Today, at Cloud Next 2019 in San Francisco, Google’s annual industry conference, Google announced its Cloud Services Platform, Anthos, for managing hybrid clouds that span on-premise and cloud data centers, and across multi-cloud environments. It is a big deal. It uses Kubernetes to enable migration across environments, is hardware agnostic, supports Amazon AWS and Microsoft Azure, and is subscription-based with a starting list price of $10,000/month per 100 vCPU block.

There is a thought that Anthos is a shot across the bows of AWS and Azure – and certainly, an approach that abstracts functionality from underlying cloud architecture will impinge on the ‘data gravity’ customer retention approach being used by these vendors. But IBM is at risk with Anthos as well, as the positive reception of its recent Red Hat acquisition is rooted in the promise of a single-vendor approach to providing hybrid and multi-cloud management and orchestration capabilities.

Clearly, Anthos has been developed with large enterprises as the target segment; some enterprise accounts are already early beta customers. To ease the addition of cloud as a core infrastructure platform in these accounts (by simplifying migration across in-premise and cloud environments) Google introduced Anthos Migrate, a service which will auto-migrate VMs from on-premise or other clouds into containers in the Google Kubernetes Engine.

It’s important to note, though, that hybrid cloud management is not only a point of pain within enterprise customers – it is a challenge (and arguably, a more acute issue) within midmarket (100-999 employees) firms. Consider these stats from Techaisle study of 510 US midmarket firms:

Data for Europe and Asia/Pacific also very interesting current and planned adoption percentages for hybrid/multi-cloud.

The multi-cloud, hybrid-cloud journey began within midmarket firms much before it became fashionable within enterprises.

One of the key markers in midmarket IT’s embrace of cloud has been the evolution from deploying workloads on whichever platform best met current demands to a more strategic platform approach. This has been a progression. Early on, before embracing various cloud types, it did not make sense to invest in establishing an overarching strategy; today, it does not make sense to continue to operate multiple discrete infrastructure platforms individually, as the management overhead exceeds the effort required to develop and implement a consolidated strategy. As much as cloud pronouncements claim that hybrid-only is cloud’s ultimate destination, experience has shown that cloud users prefer to adopt a strategy that delivers consistent management of cloud (and on-premise) resources while enabling deployment of discrete workloads on the most appropriate platform. It seems clear that once all options are in play, midmarket firms find use cases for each of public, private, hybrid and on-premise infrastructure. 

With this broad deployment of capacity in many different locations, the most compelling strategic question becomes ‘how do we aggregate and harness these resources into a responsive, properly-provisioned, manageable whole?’ Each part of the question is important. Resources that are outside of a central location and software management policies – for example, as would typically be the case with public cloud infrastructure and SaaS – can only be connected into a responsive hybrid system through the deployment of orchestration software. If the systems are isolated in operational silos, they are not responsive, and in aggregate, they almost certainly are overprovisioned, as each discrete environment requires processing, storage and memory headroom. And management of these diffuse systems is very complex, with staff needing the ability to test and deploy software, apply patches, upgrade equipment, establish and maintain an effective security posture, etc., in different environments and most likely through use of different tools.
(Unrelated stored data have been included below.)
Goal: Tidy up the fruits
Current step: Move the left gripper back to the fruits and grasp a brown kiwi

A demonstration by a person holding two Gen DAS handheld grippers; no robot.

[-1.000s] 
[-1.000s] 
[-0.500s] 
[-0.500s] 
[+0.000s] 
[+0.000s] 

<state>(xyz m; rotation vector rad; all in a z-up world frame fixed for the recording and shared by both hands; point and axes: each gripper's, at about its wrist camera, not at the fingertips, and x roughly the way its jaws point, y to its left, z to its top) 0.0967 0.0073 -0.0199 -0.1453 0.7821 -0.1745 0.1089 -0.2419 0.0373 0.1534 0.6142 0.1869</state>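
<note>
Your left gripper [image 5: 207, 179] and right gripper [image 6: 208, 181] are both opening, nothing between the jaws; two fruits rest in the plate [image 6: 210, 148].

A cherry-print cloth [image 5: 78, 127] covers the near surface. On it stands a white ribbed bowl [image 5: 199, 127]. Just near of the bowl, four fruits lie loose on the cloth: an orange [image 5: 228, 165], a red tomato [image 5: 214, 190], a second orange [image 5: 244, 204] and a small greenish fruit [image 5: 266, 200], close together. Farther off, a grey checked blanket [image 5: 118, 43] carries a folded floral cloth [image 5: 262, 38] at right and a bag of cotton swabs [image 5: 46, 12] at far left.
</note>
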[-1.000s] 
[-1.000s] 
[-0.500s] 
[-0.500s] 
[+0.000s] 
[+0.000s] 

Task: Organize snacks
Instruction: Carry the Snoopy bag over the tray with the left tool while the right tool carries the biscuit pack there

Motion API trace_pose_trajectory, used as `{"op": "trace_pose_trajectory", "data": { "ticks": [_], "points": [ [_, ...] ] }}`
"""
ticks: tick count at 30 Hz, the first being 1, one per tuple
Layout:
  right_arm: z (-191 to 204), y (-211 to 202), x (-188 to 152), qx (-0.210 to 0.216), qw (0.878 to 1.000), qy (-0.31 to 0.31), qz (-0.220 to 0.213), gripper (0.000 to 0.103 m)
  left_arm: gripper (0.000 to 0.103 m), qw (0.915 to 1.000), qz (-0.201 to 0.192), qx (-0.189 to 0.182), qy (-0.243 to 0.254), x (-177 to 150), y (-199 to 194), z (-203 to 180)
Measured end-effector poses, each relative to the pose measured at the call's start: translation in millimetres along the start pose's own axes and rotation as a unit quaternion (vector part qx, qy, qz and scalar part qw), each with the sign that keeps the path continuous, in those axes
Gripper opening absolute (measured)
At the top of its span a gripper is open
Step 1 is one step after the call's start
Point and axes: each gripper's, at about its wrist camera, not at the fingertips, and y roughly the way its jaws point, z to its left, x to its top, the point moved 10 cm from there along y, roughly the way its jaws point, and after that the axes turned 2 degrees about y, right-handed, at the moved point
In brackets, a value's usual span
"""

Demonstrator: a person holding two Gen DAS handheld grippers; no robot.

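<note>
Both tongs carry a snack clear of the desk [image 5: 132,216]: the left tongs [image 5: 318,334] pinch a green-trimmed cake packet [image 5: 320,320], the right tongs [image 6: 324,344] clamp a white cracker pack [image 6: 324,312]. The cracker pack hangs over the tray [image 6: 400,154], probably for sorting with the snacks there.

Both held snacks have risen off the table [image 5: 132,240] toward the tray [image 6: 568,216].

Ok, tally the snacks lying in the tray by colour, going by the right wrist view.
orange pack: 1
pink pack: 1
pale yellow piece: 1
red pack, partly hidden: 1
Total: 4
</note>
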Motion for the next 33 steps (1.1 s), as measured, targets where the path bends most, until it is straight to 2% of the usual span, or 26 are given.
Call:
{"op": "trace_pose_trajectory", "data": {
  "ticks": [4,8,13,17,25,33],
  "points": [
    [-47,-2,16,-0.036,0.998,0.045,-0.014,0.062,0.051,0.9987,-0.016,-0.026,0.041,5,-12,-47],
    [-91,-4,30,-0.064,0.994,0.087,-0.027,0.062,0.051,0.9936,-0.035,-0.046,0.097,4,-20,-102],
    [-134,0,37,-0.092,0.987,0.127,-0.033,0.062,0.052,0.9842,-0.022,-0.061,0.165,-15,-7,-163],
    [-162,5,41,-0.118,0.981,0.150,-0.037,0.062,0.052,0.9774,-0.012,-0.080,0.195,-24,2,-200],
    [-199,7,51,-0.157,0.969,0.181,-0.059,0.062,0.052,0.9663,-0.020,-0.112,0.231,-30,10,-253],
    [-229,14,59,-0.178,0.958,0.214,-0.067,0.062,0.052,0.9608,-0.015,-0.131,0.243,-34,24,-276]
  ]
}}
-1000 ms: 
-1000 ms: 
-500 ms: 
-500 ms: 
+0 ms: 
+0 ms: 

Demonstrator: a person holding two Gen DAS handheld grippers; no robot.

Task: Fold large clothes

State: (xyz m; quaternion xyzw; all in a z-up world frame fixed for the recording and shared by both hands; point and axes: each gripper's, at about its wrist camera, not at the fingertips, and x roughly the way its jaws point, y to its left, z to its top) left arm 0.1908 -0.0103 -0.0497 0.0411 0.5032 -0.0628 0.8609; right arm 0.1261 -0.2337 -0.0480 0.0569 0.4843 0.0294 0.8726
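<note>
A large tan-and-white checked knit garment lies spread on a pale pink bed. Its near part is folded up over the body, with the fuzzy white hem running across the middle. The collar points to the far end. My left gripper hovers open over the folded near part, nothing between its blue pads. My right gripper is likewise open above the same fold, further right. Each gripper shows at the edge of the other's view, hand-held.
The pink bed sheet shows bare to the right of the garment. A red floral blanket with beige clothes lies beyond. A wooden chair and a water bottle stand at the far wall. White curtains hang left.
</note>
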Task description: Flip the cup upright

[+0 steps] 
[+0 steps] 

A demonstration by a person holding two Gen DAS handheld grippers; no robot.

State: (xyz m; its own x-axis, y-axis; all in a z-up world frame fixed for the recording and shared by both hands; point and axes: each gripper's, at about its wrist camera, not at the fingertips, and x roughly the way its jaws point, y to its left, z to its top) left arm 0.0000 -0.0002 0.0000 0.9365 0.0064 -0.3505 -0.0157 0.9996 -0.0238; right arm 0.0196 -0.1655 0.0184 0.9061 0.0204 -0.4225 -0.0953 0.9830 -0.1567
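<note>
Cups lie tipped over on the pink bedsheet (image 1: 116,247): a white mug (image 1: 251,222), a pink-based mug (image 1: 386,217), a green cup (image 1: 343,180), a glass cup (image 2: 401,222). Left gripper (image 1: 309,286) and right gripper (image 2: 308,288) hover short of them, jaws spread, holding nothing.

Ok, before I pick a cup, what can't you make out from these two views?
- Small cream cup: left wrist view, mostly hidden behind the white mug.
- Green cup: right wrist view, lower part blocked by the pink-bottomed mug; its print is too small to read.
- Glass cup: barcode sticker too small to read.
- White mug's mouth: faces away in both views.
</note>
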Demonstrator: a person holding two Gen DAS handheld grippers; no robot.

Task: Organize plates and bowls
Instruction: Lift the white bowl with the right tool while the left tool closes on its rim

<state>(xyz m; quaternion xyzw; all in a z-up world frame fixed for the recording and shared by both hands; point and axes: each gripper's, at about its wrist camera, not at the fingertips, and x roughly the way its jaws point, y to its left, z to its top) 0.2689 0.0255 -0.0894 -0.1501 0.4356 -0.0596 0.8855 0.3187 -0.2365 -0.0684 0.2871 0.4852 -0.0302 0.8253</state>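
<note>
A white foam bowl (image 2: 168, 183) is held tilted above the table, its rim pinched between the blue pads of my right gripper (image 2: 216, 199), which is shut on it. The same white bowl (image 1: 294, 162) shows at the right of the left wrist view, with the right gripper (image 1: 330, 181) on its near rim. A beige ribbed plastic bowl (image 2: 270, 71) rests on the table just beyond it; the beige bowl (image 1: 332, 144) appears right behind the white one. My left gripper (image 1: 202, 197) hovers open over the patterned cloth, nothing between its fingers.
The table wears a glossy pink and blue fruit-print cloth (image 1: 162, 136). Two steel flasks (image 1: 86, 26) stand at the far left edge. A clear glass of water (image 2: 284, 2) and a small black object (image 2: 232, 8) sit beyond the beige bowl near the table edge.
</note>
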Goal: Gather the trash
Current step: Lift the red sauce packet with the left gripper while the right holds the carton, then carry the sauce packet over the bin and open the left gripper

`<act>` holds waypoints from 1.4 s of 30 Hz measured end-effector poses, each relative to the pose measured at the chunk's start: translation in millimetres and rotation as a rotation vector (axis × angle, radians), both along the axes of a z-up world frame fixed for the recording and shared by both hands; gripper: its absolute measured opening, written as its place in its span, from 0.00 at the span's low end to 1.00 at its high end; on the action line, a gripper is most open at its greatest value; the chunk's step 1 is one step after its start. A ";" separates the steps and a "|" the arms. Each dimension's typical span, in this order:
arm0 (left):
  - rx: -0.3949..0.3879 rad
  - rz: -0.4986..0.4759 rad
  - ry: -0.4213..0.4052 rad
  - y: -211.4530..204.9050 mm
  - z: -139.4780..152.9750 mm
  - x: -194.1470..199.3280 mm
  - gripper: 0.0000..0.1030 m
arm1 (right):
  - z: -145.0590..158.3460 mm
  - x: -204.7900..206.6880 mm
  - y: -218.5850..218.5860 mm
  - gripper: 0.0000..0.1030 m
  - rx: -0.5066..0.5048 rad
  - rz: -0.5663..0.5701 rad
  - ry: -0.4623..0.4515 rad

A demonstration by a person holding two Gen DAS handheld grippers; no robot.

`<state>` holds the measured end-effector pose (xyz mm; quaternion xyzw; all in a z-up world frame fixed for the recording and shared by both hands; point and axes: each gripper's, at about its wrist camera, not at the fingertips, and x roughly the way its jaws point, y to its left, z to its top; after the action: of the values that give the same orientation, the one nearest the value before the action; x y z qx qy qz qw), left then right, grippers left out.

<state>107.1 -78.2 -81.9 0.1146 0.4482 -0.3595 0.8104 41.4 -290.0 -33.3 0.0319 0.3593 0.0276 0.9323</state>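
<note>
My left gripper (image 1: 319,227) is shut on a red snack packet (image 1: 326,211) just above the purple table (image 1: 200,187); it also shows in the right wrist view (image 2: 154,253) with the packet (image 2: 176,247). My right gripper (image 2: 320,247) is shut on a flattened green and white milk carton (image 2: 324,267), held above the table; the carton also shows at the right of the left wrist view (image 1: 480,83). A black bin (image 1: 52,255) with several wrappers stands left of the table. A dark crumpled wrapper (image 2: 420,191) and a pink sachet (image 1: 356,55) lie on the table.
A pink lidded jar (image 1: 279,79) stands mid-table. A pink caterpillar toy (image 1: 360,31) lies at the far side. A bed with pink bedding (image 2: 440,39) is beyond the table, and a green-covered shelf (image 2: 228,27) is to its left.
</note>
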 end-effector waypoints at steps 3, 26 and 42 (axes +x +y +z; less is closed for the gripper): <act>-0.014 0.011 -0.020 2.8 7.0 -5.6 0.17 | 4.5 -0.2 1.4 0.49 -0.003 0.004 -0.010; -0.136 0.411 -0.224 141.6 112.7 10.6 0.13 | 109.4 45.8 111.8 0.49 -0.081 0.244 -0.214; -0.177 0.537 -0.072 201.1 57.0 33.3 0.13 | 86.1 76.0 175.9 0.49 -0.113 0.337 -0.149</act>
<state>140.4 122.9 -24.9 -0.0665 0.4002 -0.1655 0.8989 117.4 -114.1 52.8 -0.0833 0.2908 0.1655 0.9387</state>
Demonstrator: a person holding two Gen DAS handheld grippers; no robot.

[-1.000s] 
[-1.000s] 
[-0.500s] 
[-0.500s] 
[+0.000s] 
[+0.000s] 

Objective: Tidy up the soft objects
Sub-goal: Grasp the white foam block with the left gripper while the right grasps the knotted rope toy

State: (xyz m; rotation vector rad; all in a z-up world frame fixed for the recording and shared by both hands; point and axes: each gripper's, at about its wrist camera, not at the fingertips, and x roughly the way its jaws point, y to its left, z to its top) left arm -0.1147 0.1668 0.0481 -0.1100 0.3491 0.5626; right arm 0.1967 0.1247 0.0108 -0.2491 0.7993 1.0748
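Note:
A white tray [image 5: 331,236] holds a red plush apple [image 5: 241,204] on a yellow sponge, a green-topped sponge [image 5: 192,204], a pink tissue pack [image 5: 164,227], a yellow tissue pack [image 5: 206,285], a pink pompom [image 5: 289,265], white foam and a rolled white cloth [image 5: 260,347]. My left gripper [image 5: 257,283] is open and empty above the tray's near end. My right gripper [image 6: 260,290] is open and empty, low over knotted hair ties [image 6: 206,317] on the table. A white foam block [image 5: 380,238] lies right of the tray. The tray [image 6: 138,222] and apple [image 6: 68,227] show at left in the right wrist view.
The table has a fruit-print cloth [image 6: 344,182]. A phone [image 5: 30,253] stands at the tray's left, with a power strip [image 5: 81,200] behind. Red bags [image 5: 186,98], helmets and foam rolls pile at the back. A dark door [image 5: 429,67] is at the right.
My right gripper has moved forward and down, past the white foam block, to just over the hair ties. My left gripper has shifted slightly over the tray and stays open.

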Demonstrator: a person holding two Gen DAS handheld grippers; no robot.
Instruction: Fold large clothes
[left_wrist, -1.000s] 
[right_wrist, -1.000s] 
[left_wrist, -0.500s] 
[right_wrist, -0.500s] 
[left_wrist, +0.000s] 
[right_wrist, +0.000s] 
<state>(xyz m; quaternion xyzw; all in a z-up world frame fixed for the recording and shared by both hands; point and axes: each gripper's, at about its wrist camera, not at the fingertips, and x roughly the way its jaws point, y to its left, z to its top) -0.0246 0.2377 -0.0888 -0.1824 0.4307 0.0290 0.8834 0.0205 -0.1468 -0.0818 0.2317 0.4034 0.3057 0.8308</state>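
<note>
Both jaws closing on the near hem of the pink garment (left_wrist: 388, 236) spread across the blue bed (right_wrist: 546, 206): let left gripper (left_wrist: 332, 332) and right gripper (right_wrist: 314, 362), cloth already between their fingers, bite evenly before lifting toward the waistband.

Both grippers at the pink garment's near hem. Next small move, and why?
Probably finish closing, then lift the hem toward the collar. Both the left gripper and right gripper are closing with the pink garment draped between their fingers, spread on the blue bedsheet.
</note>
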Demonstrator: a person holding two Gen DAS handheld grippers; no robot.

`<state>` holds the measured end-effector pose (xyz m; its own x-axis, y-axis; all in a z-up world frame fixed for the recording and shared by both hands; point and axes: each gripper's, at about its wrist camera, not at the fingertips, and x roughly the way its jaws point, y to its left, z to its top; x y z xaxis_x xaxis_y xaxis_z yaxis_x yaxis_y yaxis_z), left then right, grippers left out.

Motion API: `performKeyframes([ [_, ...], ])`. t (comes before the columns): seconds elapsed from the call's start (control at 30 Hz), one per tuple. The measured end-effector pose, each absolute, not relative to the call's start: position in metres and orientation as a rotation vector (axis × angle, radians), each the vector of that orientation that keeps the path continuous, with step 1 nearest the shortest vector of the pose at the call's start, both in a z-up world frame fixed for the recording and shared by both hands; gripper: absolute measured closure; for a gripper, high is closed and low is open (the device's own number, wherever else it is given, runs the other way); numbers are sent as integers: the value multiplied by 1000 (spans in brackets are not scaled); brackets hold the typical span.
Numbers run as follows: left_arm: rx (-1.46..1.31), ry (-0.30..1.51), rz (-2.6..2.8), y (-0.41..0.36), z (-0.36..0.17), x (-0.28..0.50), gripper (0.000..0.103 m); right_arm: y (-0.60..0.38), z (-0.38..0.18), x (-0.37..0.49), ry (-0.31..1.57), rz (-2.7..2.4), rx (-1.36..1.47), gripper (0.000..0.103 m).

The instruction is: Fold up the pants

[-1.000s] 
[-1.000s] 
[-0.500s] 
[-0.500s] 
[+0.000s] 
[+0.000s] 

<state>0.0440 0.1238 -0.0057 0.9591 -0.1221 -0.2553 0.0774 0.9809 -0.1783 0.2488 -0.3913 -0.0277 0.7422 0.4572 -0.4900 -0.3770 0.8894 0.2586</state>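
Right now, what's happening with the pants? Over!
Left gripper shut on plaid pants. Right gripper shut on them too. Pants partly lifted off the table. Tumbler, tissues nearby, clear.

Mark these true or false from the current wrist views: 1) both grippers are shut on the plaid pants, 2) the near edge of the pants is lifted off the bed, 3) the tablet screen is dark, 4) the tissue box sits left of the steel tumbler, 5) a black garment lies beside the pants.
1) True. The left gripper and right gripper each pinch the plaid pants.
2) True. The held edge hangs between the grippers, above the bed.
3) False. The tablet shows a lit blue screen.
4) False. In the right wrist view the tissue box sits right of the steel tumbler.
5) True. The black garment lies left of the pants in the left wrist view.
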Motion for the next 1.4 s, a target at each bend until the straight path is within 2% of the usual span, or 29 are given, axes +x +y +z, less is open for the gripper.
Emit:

IT staff requires tools that allow for ‘single pane of glass’ monitoring and consistent maintenance routines.

This is exactly where Google Anthos can step in along with its committed, initial tranche of thirty OEM partners.

But what is not clear from Google’s announcement is the partner play. GSIs are necessary and play a useful role in deploying solutions within the enterprise segment but the midmarket needs a completely different partnering strategy. If Google wants to extend Anthos to the under-served midmarket segment, it will need to match the new technologies with an effective partnering approach – and while AWS may lack a significant partnering capacity, both Microsoft and IBM have depth in this area that may counter Google’s technical advances.